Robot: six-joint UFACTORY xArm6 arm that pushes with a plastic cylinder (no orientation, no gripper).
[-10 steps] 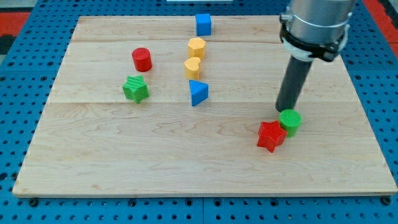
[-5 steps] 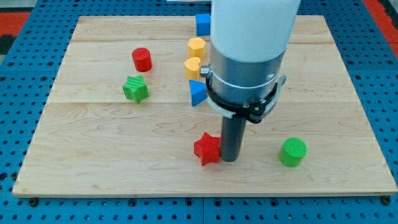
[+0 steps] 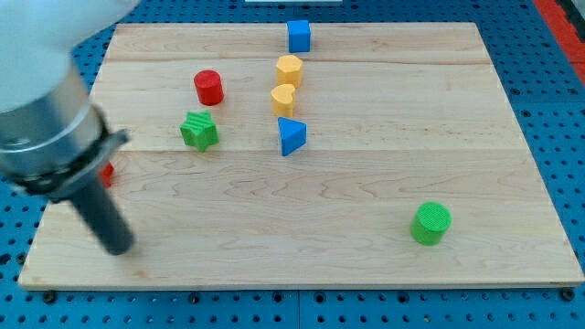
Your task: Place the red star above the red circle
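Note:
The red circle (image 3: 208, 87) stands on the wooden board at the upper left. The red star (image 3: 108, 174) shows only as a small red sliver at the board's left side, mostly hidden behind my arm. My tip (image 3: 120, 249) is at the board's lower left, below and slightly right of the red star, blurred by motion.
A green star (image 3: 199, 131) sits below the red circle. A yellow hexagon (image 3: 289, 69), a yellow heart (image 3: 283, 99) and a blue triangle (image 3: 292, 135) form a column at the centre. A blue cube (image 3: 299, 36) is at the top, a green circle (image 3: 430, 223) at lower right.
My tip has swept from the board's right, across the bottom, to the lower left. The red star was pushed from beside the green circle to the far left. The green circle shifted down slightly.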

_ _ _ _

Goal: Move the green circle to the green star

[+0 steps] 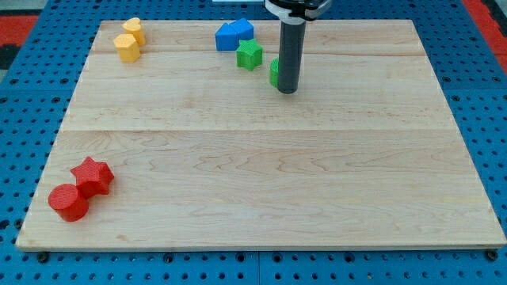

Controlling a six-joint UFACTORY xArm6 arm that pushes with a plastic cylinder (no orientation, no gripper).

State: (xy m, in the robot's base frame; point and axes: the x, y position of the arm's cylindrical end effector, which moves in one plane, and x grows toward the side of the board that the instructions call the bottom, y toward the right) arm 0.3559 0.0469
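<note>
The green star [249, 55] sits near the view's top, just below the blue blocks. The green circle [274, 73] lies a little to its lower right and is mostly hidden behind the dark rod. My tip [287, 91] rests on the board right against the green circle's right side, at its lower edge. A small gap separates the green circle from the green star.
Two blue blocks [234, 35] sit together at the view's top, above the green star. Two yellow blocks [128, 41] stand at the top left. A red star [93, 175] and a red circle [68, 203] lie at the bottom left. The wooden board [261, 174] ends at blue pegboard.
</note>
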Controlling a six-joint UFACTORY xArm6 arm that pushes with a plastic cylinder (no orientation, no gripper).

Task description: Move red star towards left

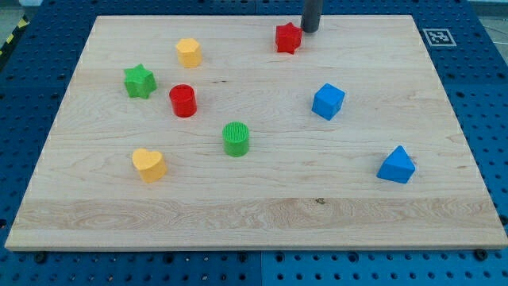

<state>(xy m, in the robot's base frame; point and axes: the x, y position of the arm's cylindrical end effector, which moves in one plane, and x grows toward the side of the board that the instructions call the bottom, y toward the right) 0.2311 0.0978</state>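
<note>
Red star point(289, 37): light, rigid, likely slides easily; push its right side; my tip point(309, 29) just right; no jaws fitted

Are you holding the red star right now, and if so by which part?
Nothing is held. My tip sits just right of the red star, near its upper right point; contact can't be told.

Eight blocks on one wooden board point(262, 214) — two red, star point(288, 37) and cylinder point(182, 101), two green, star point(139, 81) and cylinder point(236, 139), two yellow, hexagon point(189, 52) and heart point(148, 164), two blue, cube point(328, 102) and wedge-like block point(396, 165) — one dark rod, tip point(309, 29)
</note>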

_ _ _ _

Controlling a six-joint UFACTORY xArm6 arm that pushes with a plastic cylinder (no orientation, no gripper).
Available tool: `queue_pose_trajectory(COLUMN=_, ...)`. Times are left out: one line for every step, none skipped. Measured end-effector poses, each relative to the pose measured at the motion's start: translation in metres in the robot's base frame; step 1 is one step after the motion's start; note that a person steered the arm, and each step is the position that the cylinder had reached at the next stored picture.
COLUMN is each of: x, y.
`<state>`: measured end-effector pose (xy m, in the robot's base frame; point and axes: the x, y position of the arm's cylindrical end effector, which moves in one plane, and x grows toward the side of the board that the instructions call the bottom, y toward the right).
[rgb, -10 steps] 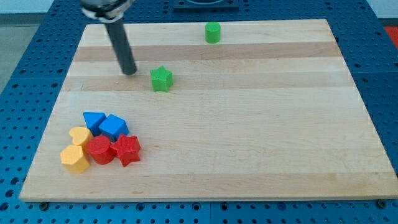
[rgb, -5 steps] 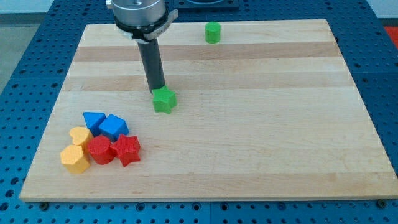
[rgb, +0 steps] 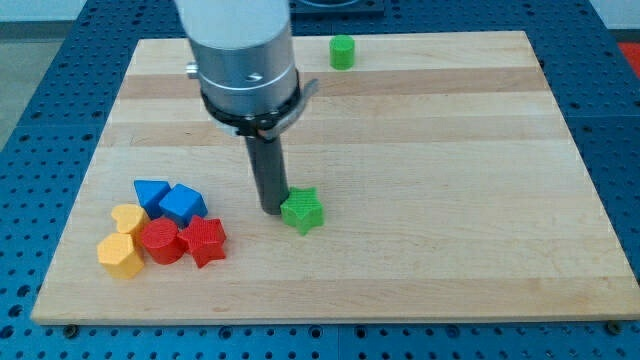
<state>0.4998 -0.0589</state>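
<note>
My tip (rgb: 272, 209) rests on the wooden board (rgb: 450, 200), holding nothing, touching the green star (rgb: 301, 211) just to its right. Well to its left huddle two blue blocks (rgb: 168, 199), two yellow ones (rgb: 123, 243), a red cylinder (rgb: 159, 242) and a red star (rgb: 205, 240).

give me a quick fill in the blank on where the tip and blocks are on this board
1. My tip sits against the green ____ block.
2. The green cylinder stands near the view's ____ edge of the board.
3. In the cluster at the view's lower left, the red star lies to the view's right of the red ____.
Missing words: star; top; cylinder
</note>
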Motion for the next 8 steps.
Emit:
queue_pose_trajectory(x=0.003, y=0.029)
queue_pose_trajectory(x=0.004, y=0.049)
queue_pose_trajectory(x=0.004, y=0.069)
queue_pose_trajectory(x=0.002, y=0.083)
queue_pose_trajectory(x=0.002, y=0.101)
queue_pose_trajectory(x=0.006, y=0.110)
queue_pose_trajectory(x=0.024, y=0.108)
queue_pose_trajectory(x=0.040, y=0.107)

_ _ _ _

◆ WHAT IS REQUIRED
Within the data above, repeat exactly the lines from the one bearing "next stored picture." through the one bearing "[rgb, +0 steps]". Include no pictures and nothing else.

◆ REPLY TO THE EXERCISE
Available tool: `queue_pose_trajectory(COLUMN=_, ...)`. Times are left out: one line for every step, none skipped. Measured end-effector poses, each relative to the pose measured at the motion's start: translation in metres in the robot's base frame; step 1 is one step after the motion's start; note that a person steered the arm, and each step is the position that the cylinder had reached at the next stored picture.
COLUMN is each of: x, y.
`<state>`: measured end-effector pose (xy m, in the robot's base frame; point and axes: the x, y position of the arm's cylindrical end effector, which moves in one plane, and x grows toward the side of the board that the instructions call the bottom, y toward the right).
[rgb, -10 steps] 
[rgb, -5 steps] 
[rgb, +0 steps] 

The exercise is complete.